Bad Behaviour
Page 6
Julia struggled to breathe. ‘But what do you want?’
‘I love you. I want to marry you, but this is the right thing to do.’
‘You were going to leave without telling me?’
‘No,’ he protested. ‘No. Of course not. I was going to call you this evening. Ask you to meet me and tell you then – I wanted to explain properly, not over the phone.’
‘I can’t believe you’re doing this,’ she said. ‘I thought you loved me.’
‘I do; honestly, I do,’ Tom protested. ‘But, you must see . . .’
‘No,’ she said, standing up, swaying slightly, thinking she might vomit. ‘I don’t see. I believed in you and now . . .’ she hesitated, and then squeezed herself out from behind the table. ‘I never want to see you again.’
Tom got to his feet. ‘You can’t mean that.’
‘Of course I mean it. You’re getting married, having a baby.’ A lump welled in her throat and she swallowed it.
‘I don’t have a choice,’ Tom protested.
‘You always have a choice. You told me that. People always have a choice, you said, between the heart and the head.’
‘But this is different.’
‘No it’s not. You had a choice and you’ve chosen her.’
‘Because I have to. You think it’s straightforward, but it isn’t. Please, Julia, don’t go like this; at least let me take you home.’
She wanted to scream at him but the old men’s eyes were darting back and forth, watching with fascination as her life fell apart in front of them.
‘Where were you all weekend?’ she asked. ‘You weren’t at the flat.’
‘We couldn’t talk there,’ Tom said, ‘not with the others around. I took her to that hotel in Montmartre. It was a good thing I’d booked a room.’
Julia wondered if she had ever really known him.
‘I hoped you’d understand,’ he said softly.
‘Oh, I do.’
‘But not in the way . . .’
‘Not in the way you’d like me to . . . a way that would make it easy for you, so you wouldn’t feel guilty. Well, hard luck Tom, it’s not like that.

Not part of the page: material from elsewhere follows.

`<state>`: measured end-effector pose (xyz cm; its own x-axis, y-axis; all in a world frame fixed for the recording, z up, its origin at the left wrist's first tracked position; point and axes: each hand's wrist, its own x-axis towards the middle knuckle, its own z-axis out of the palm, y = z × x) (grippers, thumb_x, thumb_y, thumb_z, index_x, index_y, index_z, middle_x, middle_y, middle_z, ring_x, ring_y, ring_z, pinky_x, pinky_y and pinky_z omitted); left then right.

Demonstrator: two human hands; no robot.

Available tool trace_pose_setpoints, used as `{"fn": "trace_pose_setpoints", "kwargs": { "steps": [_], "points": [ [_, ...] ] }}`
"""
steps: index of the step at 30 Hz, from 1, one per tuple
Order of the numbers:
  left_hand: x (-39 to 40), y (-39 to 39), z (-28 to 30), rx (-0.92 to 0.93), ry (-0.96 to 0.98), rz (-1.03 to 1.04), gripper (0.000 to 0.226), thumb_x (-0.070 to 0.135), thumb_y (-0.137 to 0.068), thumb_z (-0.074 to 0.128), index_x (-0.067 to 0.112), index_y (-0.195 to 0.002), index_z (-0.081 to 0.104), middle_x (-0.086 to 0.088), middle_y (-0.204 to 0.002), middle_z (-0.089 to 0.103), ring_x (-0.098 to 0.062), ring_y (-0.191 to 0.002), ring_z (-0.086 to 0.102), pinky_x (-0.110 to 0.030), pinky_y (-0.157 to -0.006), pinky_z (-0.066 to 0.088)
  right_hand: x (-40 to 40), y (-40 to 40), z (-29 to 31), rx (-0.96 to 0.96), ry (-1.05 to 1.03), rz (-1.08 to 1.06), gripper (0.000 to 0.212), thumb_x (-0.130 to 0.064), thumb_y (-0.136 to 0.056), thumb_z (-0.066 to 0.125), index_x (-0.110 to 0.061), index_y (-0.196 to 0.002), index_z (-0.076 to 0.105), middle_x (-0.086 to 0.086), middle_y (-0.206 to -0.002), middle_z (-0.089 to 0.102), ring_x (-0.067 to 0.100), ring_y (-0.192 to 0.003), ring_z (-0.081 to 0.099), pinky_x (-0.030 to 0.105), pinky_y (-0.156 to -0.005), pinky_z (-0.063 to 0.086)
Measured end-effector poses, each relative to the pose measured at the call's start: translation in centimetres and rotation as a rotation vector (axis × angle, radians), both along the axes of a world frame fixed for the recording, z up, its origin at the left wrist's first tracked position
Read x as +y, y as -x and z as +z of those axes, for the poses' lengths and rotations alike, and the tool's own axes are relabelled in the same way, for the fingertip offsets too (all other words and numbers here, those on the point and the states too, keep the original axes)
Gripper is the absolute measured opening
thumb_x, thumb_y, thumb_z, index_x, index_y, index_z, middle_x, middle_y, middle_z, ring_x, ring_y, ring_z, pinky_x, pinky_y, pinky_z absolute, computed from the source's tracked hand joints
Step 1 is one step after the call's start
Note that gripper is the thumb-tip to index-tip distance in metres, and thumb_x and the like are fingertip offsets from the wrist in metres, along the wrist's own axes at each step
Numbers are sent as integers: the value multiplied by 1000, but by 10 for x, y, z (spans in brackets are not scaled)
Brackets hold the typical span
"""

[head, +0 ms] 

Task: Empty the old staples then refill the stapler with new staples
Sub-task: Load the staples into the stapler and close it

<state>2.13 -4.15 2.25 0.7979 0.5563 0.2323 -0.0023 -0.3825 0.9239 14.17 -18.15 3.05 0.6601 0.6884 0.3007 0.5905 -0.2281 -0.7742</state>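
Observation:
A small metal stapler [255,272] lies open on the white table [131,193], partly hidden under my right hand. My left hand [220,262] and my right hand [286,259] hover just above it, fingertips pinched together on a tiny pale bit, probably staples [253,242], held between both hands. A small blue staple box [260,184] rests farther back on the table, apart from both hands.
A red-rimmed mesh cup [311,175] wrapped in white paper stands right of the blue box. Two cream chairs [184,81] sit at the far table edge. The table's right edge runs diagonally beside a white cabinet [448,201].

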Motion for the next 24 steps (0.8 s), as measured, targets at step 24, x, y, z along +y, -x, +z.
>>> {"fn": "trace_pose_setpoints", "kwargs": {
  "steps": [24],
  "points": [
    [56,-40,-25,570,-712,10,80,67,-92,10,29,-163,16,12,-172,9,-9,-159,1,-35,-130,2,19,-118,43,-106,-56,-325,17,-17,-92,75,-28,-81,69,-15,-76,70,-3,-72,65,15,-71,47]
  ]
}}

I hope you feel so guilty it tears you apart.’ And, pushing past him, she stumbled out into the street, where the lights had just come on and people were strolling home as though it were a normal evening, as though the world had not come to an end.
On a mild evening at the end of August, two months after Tom had left her, Julia went to the cinema with Simon Branston. It wasn’t their first date; they had been seeing a lot of each other in recent weeks. It had surprised Julia when Simon had suddenly stopped ignoring her and asked her out; the other girls she’d seen him with were glamorous and sophisticated in ways she knew she could never match. What surprised her even more was that he kept asking her. Simon was good company; he knew how to have fun, which she sorely needed, and he had an old-fashioned sort of gallantry about him. Julia enjoyed the attention, which made her feel better about herself.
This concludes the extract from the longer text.